A new protein-based vaccine may help bring COVID-19 vaccination access to the world’s less wealthy nations. The new vaccine has been shown in animal trials to stimulate a strong immune response and protect against viral infection.
While the speed at which safe and effective vaccines against COVID-19 have been developed, tested and rolled out across many countries is a significant achievement, many people around the world still don’t have access to COVID vaccines.
Vaccine equity remains a key challenge in ending the COVID-19 pandemic. Just as the most vulnerable community members often lack vaccine access within countries, wealthy nations around the world tend to be the most highly vaccinated.
Researchers at the Massachussetts Institute of Technology (MIT) and Beth Israel Deaconess Medical Center in the US have developed a new protein subunit vaccine against COVID that they hope will help to close this vaccine equity gap.
It contains fragments of the SARS-CoV-2 spike protein found on the virus’ surface – the same protein targeted by most existing vaccines.
The spike protein subunits are arranged on a ‘virus-like particle’ made up of surface antigens from another virus, hepatitis B. Adding the hepatitis B antigen makes the vaccine more immunogenic, meaning that it produces a stronger immune response.
“Protein-based subunit vaccines are a low-cost, well-established technology that can provide a consistent supply and is accepted in many parts of the world,” says J Christopher Love, a professor of chemical engineering at MIT and one of the study’s senior authors.
The research team, which began work on the COVID vaccine in early 2020, had set out to optimise both ease of vaccine production and protection against disease.
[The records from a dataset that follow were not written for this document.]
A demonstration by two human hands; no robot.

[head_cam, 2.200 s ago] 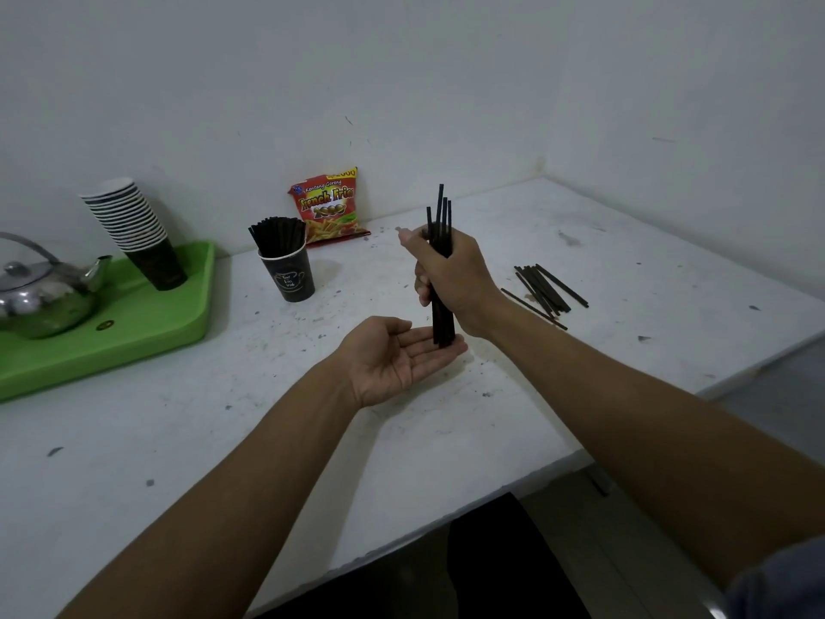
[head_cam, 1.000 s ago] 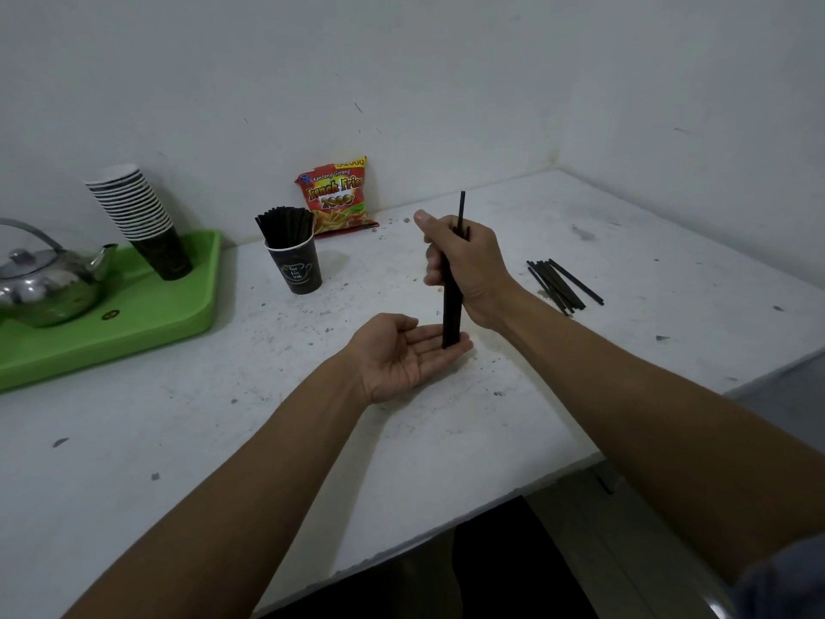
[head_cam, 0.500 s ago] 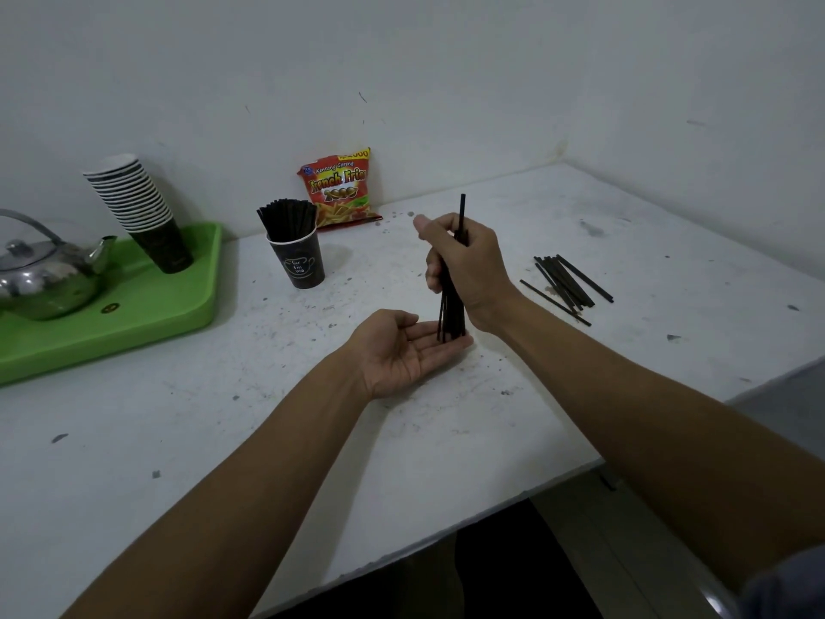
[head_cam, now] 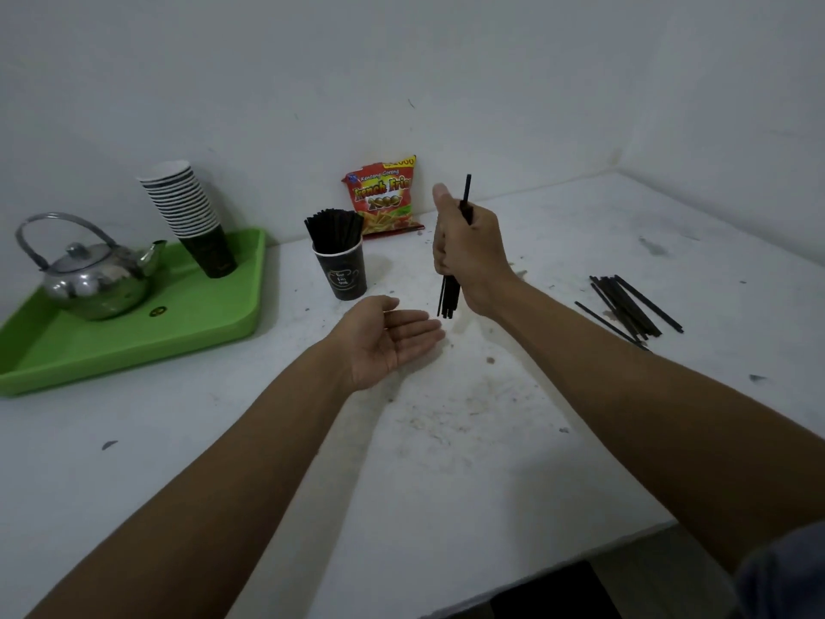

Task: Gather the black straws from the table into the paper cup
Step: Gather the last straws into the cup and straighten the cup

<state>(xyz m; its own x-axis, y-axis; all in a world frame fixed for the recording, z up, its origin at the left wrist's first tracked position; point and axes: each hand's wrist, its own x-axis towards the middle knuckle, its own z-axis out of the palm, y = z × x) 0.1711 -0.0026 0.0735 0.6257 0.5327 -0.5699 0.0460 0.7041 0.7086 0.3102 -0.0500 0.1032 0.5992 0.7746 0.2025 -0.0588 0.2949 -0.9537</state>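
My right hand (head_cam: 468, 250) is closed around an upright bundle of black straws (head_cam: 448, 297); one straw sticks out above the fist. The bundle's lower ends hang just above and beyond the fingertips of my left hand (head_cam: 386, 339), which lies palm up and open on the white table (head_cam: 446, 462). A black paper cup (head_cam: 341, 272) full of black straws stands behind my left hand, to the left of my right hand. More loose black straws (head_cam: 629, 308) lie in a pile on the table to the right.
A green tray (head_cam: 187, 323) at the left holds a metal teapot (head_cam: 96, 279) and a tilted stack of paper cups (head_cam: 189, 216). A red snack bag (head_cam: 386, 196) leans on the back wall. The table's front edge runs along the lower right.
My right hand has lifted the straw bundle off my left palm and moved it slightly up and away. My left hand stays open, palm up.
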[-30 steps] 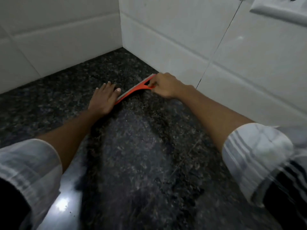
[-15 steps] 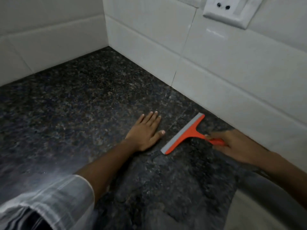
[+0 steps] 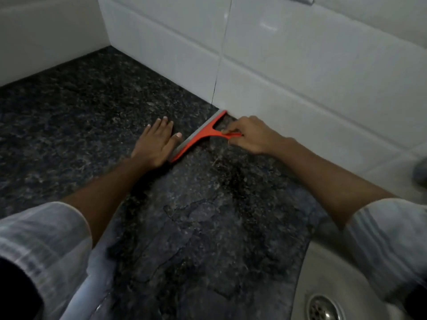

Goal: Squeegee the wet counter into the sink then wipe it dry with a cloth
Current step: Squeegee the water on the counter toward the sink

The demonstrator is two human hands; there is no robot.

Their vaccine can be produced using yeast cells, which are easier to grow and work with than cultured mammalian cells typically used to produce protein subunit vaccines. The yeast can manufacture both the SARS-CoV-2 spike protein fragment and the hepatitis B particle.
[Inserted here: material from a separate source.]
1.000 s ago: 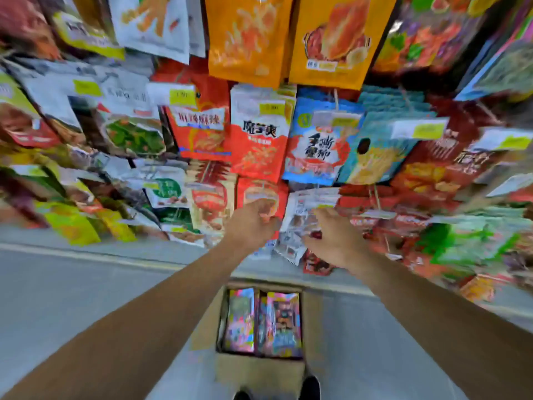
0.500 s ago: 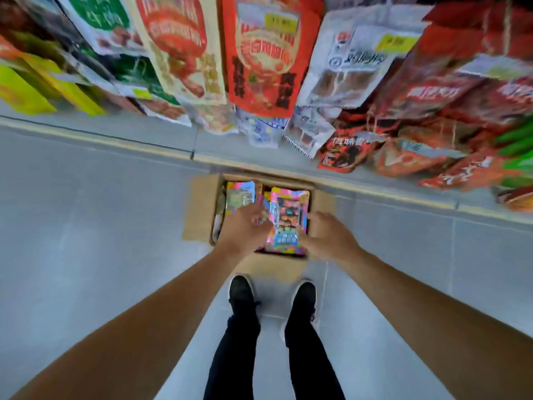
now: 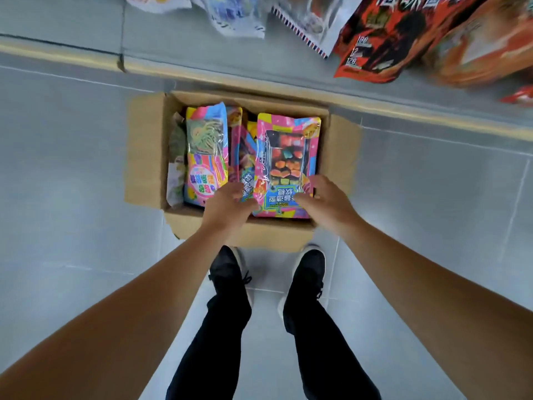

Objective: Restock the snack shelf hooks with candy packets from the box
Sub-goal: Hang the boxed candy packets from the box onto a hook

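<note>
An open cardboard box (image 3: 144, 157) sits on the floor below the shelf, filled with colourful candy packets. A pink packet with a clear window of coloured sweets (image 3: 288, 157) lies on top at the right. My left hand (image 3: 227, 206) grips its near left corner and my right hand (image 3: 326, 197) rests on its near right corner, fingers curled over the edge. Another pink-and-blue candy packet (image 3: 204, 151) lies at the left of the box.
Hanging snack bags (image 3: 389, 33) from the lowest shelf hooks reach into the top of the view. A grey shelf base with a yellowish strip (image 3: 86, 57) runs behind the box. My black shoes (image 3: 227, 269) stand just in front of the box on grey floor tiles.
My view has dropped from the shelf hooks to the floor. Both hands came down from the hanging packets into the box and now hold the pink packet's near edge.
</note>
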### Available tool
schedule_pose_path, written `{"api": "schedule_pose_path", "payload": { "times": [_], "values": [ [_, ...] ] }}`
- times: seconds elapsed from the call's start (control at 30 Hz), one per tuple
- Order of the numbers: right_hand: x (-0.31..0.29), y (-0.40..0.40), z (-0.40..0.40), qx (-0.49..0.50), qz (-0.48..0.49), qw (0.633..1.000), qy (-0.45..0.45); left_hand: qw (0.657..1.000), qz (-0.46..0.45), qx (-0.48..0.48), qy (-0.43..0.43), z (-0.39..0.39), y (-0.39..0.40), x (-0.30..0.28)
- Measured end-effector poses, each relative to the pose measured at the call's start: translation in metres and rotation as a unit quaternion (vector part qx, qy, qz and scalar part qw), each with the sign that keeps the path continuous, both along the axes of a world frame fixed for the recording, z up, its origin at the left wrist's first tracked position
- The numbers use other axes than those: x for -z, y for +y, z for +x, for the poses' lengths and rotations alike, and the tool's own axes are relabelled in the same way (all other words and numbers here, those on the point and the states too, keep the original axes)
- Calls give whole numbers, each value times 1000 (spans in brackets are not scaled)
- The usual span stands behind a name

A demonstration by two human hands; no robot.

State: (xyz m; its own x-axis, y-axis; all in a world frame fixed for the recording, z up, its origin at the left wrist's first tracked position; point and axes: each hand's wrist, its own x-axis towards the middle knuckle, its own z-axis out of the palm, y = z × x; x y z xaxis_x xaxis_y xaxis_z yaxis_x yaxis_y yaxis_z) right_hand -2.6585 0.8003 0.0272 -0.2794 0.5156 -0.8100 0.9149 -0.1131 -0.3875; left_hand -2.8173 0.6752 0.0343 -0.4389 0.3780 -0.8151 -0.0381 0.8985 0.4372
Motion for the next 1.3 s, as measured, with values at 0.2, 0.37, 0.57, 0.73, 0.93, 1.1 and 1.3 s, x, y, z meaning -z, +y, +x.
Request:
{"api": "schedule_pose_path", "payload": {
  "times": [0.2,0.37,0.57,0.73,0.93,1.1,1.3],
  "values": [
    [78,15,-12,95,-1,994,61,999,3,25,23,-3,27,89],
    [125,17,-24,155,-11,987,47,1000,-7,14,11,5,38,135],
    [135,10,-27,202,43,978,0,999,2,10,33,9,35,137],
    [103,6,-23,180,60,982,3,999,23,-45,-11,9,29,97],
    [25,18,-18,196,60,978,31,998,52,-31,-28,-14,23,25],
    [-69,27,-20,144,142,977,70,987,69,114,89,-39,27,-69],
    [-195,26,-57,-131,304,935,130,902,79,369,210,-63,45,-193]
  ]
}}
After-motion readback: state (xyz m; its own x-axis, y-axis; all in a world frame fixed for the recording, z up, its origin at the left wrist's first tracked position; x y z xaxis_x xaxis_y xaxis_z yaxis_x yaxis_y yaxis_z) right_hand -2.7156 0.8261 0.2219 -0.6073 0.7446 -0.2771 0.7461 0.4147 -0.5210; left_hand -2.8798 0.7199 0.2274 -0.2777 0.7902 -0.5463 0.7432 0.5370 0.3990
“One of the key things that separates our vaccine from other vaccines is that the facilities to manufacture vaccines in these yeast organisms already exist in parts of the world where the vaccines are still most needed today,” explains Neil Dalvie, a graduate student at MIT who was one of the paper’s lead authors.
If it proves to be safe and effective in humans as well, the vaccine should be relatively cheap and easy to produce. It can also be stored in an ordinary fridge, compared to mRNA vaccines which require ultra-low storage temperatures. Both features should go some way to making COVID vaccination more accessible to countries that currently lack access.
Another advantage of the vaccine design is that it’s easy to incorporate spike protein mutations or new antigens to the virus-like particle. That means the researchers’ vaccine framework could be useful in efficiently creating vaccines targeted to new strains or viruses.
The team has already updated their vaccine candidates to include mutations found in the Delta and Lambda variants of SARS-CoV-2, for example.
“We could make mutations that were seen in some of the new variants, add them to the RBD but keep the whole framework the same, and make new vaccine candidates,” says Sergio Rodriguez-Aponte, another lead author and also an MIT graduate student.
“That shows the modularity of the process and how efficiently you can edit and make new candidates.”
“In principle, this modularity does allow for consideration of adapting to new variants or providing a more pan-coronavirus protective booster,” adds Love.
The vaccine is currently being manufactured at scale by the Serum Institute of India and is in human clinical trials.